◆ **PROMPT**:
The whole listing below needs to be duplicated exactly, pictures aside.

◆ **SOURCE MATERIAL**:

= = = = = = =

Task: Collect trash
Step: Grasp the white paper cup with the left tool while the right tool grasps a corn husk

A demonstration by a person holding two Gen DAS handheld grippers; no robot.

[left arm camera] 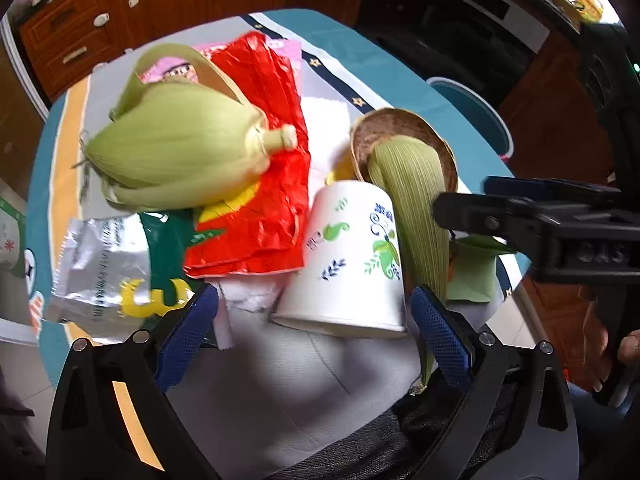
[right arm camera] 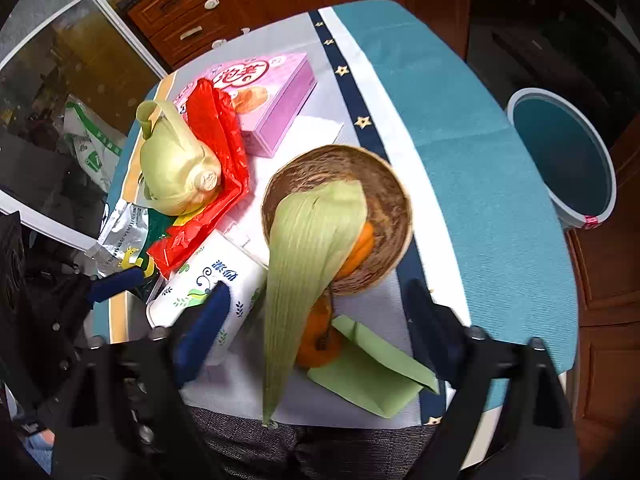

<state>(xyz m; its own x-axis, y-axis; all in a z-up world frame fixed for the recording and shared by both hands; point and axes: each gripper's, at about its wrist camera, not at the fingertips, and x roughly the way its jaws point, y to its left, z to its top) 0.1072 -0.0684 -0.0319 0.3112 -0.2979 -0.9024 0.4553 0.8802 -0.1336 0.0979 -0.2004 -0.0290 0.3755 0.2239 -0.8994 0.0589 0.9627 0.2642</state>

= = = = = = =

◆ **ANSWER**:
Task: Collect trash
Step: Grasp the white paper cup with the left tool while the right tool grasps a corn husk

A demonstration by a person holding two Gen DAS handheld grippers; no robot.

[left arm camera] 
[right arm camera] 

<state>(xyz m; its own x-axis, y-axis; all in a z-up world frame fixed for the recording and shared by both hands; point and axes: each gripper's, at about its wrist camera, not at the fingertips, and x roughly the way its jaws point, y to its left, z to its top) 0.1072 -0.0684 -0.0319 0.3112 -0.2979 -0.9024 0.4553 0.8802 -0.1336 0.0979 -0.2004 -0.0290 0.3755 0.2239 -0.8994 0.0589 0.9627 0.2642</state>

For this exercise, nothing more remains to be done.